For Brisbane-based Mark Armstrong, the Invictus Games is not about the number of medals you collect but the connections and friendships you form.
CAPTION: Invictus Games 2020 competitor Mark Armstrong deflects the ball during the sitting volleyball match against Netherlands at Invictus Games Park in The Hague, Netherlands. Story by Tina Langridge. Photo by Flight Sergeant Ricky Fuller.
Mark, who served in the Royal Australian Infantry Corps between 1987 and 1989 and the Royal Australian Army Medical Corps from 1989 to 1999, was part of the bronze medal-winning Wheeling Diggers wheelchair rugby team that defeated France in the finals 27-4. He also participated in wheelchair basketball and sitting volleyball events.
And, as much as he’ll treasure the medal, it is the pins he’s traded with other competitors and their families and friends that he values more.
“I’m obviously on a different journey to some of the others. Like others I’m here to compete, but I’m here to have a good time and help others through as well,” said Mark, who was deployed to Rwanda in 1994 and 1995 and was awarded a Meritorious Unit Citation.
“The pins that I’ve traded with other people are more important to me than the bronze – (they) would even be more important than the gold, if I’m honest.
“I’ve watched most of the sports in which I wasn’t competing and I’ve been encouraging not just the Australians, but competitors from other teams as well.
“To me, that’s part of the Invictus spirit.”
Quietly-spoken, Mark explained that his journey to the Invictus Games The Hague 2020 was not without incident due to a lingering shoulder injury that required surgery.
“I needed shoulder surgery before the 2020 games, but thought I’d put it off until after the event and then, when it was postponed to 2021, I put it off again,” Mark said.
“When the games were once again postponed to 2022, my surgeon said I’d be doing more and more damage by letting it go, so I had it done, but it hasn’t really rehabbed as well as I hoped it would.
“I got hurt in the first volleyball training session but our physio, Major Jo Shepherd, worked on me and fixed it up well enough for me to get through the match.
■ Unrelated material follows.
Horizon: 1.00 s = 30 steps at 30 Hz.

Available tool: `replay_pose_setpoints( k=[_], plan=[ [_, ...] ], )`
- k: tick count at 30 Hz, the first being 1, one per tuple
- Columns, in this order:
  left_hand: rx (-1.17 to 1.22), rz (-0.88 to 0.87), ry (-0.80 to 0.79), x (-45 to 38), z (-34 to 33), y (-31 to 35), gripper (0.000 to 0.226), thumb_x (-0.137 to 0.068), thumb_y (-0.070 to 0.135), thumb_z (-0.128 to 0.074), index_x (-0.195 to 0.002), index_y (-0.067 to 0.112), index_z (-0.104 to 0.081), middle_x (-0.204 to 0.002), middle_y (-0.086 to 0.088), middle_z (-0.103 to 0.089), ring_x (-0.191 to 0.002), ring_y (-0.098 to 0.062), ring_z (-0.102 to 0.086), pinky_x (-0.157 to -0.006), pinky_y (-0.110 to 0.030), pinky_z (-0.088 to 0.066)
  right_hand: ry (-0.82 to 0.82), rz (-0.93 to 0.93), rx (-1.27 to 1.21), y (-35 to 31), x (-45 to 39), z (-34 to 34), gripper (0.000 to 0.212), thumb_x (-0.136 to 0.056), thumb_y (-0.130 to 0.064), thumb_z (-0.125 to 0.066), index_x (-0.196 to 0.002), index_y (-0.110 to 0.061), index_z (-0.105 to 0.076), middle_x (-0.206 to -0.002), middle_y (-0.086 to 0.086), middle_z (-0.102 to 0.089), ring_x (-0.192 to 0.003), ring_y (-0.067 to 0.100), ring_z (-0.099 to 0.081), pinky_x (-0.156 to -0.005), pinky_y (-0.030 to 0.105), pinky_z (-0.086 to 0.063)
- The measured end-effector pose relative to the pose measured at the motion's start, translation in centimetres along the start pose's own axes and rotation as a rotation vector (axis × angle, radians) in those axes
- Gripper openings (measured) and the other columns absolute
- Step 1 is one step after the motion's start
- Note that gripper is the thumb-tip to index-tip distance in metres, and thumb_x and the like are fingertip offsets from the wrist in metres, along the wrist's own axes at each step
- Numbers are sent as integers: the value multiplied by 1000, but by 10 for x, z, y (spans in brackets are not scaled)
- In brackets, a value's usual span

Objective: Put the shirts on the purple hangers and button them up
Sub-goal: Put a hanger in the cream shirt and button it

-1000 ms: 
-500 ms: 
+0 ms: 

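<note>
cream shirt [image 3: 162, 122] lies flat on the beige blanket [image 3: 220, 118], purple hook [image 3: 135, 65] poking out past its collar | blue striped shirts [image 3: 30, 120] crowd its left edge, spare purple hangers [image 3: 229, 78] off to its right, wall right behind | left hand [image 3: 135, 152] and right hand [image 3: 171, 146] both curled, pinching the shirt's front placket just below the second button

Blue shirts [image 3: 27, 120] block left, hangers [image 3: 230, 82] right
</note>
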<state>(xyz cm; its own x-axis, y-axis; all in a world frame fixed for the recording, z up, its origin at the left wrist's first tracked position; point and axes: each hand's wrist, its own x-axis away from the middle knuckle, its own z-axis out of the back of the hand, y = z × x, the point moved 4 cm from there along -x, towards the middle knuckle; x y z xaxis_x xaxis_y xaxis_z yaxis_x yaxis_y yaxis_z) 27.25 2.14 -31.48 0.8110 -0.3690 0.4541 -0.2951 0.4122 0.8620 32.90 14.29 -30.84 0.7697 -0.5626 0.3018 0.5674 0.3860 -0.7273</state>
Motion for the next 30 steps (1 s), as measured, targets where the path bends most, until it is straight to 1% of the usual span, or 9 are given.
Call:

“Same thing with rugby. I wasn’t on the starting team, but I think I made an impact when I went out. The response was positive; I was happy with my performance.”
Citing sitting volleyball as his preferred discipline, Mark hasn’t ruled out a return to that Invictus Games in Dusseldorf in 2023.
He has obviously reflected long and hard on the Invictus Games program, its aims and objectives, but accepts the decision rests with others.
“For me, coming together with the rest of the team at The Hague was important. I hadn’t seen most of these people for almost a year. I’ve made some pretty good friends and I was looking forward to catching up with them and being part of a team again,” he said.
“I’d like to participate in the next games but there’s a rigorous selection process in place to choose the people who would get the most out of it.
“If there’s someone who’s more needy than me, then so be it. I’d like to go, but not to the detriment of somebody else missing out who needs it more.
“On a personal level, coming here with my family was very important to me so they could see me differently to the way I am at home,” Mark said.
“I know it frustrates them when I start talking and can’t finish the sentence and when they try and finish for me I get upset with them.
“Here they’re mixing with other families that have different, but similar issues. We’ve met lots of people with brain injuries and they’re going through the exact same thing and their families are going through the exact same thing.
“This has given my family an insight that they’re not alone and they are not the only ones experiencing these issues.”